─── Given data ───

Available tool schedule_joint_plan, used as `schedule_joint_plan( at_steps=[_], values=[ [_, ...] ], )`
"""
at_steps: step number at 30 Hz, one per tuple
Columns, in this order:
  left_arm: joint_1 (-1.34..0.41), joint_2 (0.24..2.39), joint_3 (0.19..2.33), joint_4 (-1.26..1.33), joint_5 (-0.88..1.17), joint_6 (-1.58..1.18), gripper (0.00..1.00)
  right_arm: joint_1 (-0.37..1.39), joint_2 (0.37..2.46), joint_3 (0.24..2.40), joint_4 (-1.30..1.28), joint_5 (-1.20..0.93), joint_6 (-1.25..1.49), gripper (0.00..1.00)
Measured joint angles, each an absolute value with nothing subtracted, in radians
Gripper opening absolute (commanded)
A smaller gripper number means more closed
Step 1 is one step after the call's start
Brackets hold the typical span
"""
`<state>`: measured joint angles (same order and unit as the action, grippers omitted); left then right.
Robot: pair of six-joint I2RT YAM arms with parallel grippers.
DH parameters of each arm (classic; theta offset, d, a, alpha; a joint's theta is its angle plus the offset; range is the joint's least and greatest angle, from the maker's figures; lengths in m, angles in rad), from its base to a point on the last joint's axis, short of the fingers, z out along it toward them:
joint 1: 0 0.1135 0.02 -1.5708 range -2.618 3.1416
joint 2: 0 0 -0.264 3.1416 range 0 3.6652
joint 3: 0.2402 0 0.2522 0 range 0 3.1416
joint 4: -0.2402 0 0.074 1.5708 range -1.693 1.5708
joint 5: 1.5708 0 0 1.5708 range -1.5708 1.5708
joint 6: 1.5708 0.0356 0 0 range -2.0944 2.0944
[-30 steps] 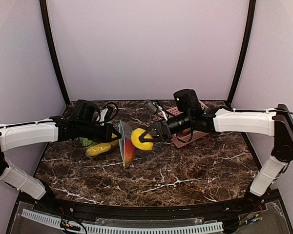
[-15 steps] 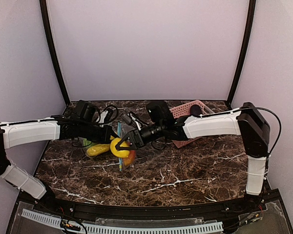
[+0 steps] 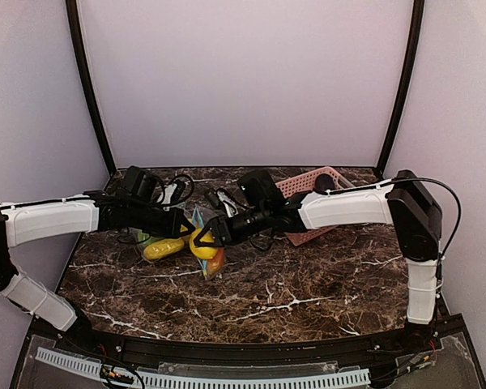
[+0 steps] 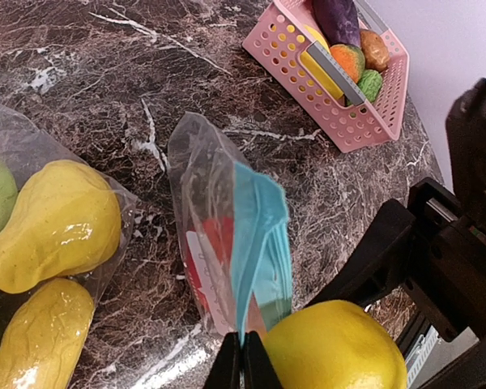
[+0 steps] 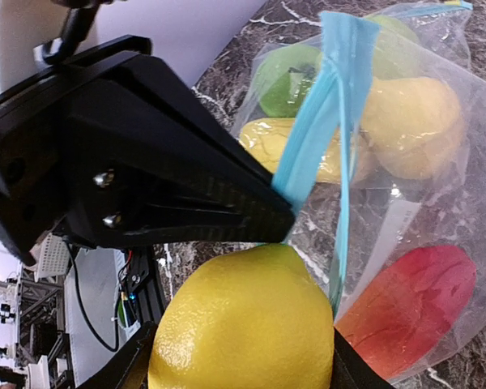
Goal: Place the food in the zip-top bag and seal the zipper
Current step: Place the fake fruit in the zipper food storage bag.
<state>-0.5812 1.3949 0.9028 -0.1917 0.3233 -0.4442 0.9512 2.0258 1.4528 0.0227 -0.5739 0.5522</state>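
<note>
Two arms meet over the table (image 3: 308,284) in the top view. The left gripper (image 3: 183,228) is pressed together on the upper edge of the bag (image 3: 209,253), and the right gripper (image 3: 204,241) grips a lemon (image 3: 200,246) at the bag's mouth. A yellow fruit (image 3: 163,248) lies in the bag toward the left. A pink basket (image 3: 320,177) stands behind the right arm.

Left wrist view: the tips pinch the blue zipper (image 4: 259,243) and hold that edge up off the marble. The lemon sits just right of the strip, with the right gripper's black fingers (image 4: 385,251) behind it. A pear (image 4: 57,223) and other yellow and green pieces lie bagged at left. The basket holds purple, orange, green and yellow food.

Right wrist view: the jaws are spread around the lemon, which sits just under the zipper beside the left gripper's tip. A red fruit (image 5: 409,300) lies inside the bag.
</note>
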Motion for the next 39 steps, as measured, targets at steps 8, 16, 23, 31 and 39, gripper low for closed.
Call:
schedule_joint_plan(
  at_steps=[8, 16, 23, 31, 39],
  values=[
    [-0.583, 1.394, 0.903, -0.191, 0.359, -0.444, 0.01, 0.951, 2.046, 1.492, -0.081, -0.421, 0.561, 0.44],
    [-0.58, 1.402, 0.915, -0.21, 0.4, -0.44, 0.01, 0.951, 2.067, 1.567, -0.13, -0.321, 0.532, 0.44],
    [-0.574, 1.421, 0.917, -0.233, 0.407, -0.449, 0.01, 0.954, 2.097, 1.592, -0.111, -0.29, 0.432, 0.45],
    [-0.556, 1.42, 0.917, -0.196, 0.474, -0.492, 0.01, 0.966, 2.156, 1.597, -0.052, -0.256, 0.271, 0.56],
    [-0.526, 1.393, 0.904, -0.165, 0.485, -0.519, 0.01, 0.973, 2.145, 1.578, -0.04, -0.229, 0.2, 0.8]
  ],
)
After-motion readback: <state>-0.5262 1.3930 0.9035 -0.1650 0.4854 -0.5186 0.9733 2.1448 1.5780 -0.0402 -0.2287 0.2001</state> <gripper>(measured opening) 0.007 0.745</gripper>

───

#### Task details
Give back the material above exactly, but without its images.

#### Result
Available tool schedule_joint_plan, used as `schedule_joint_plan( at_steps=[_], values=[ [_, ...] ], )`
"""
at_steps: step number at 30 Hz, one per tuple
Columns, in this order:
  left_arm: joint_1 (-1.34..0.41), joint_2 (0.24..2.39), joint_3 (0.19..2.33), joint_4 (-1.26..1.33), joint_5 (-0.88..1.17), joint_6 (-1.58..1.18), gripper (0.00..1.00)
  right_arm: joint_1 (-0.37..1.39), joint_2 (0.37..2.46), joint_3 (0.24..2.40), joint_4 (-1.30..1.28), joint_5 (-1.20..0.93), joint_6 (-1.25..1.49), gripper (0.00..1.00)
Measured joint angles, each an absolute value with nothing subtracted, in radians
Gripper opening absolute (commanded)
A smaller gripper number means more closed
Step 1 is one step after the call's start
Brackets hold the typical span
"""
`<state>`: measured joint angles (same order and unit as the action, grippers omitted); left then right.
Robot: pair of six-joint I2RT YAM arms with parallel grippers.
DH parameters of each arm (classic; theta offset, d, a, alpha; a joint's theta is its angle plus the offset; range is the joint's least and greatest angle, from the maker's figures; lengths in m, angles in rad), from its base to a point on the last joint's axis, short of the fingers, z out along it toward them:
joint 1: 0 0.1135 0.02 -1.5708 range -2.618 3.1416
joint 2: 0 0 -0.264 3.1416 range 0 3.6652
joint 3: 0.2402 0 0.2522 0 range 0 3.1416
joint 4: -0.2402 0 0.074 1.5708 range -1.693 1.5708
joint 5: 1.5708 0 0 1.5708 range -1.5708 1.5708
joint 6: 1.5708 0.0356 0 0 range -2.0944 2.0944
[-30 steps] 
[-15 steps] 
[+0 steps] 
[+0 steps] 
[+0 steps] 
Goal: Place the food in the zip-top bag and seal the zipper
Current step: Place the fake fruit in the zipper food storage bag.
<state>-0.5812 1.3949 0.9028 -0.1917 0.3233 -0.4442 0.9512 2.0258 1.4528 0.0227 -0.5739 0.5522</state>
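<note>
Two arms meet over the table (image 3: 308,284) in the top view. The left gripper (image 3: 183,228) is pressed together on the upper edge of the bag (image 3: 209,253), and the right gripper (image 3: 204,241) grips a lemon (image 3: 200,246) at the bag's mouth. A yellow fruit (image 3: 163,248) lies in the bag toward the left. A pink basket (image 3: 320,177) stands behind the right arm.

Left wrist view: the tips pinch the blue zipper (image 4: 259,243) and hold that edge up off the marble. The lemon sits just right of the strip, with the right gripper's black fingers (image 4: 385,251) behind it. A pear (image 4: 57,223) and other yellow and green pieces lie bagged at left. The basket holds purple, orange, green and yellow food.

Right wrist view: the jaws are spread around the lemon, which sits just under the zipper beside the left gripper's tip. A red fruit (image 5: 409,300) lies inside the bag.
</note>
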Motion for the next 39 steps, as measured, targets at steps 8, 16, 23, 31 and 39, gripper low for closed.
Call:
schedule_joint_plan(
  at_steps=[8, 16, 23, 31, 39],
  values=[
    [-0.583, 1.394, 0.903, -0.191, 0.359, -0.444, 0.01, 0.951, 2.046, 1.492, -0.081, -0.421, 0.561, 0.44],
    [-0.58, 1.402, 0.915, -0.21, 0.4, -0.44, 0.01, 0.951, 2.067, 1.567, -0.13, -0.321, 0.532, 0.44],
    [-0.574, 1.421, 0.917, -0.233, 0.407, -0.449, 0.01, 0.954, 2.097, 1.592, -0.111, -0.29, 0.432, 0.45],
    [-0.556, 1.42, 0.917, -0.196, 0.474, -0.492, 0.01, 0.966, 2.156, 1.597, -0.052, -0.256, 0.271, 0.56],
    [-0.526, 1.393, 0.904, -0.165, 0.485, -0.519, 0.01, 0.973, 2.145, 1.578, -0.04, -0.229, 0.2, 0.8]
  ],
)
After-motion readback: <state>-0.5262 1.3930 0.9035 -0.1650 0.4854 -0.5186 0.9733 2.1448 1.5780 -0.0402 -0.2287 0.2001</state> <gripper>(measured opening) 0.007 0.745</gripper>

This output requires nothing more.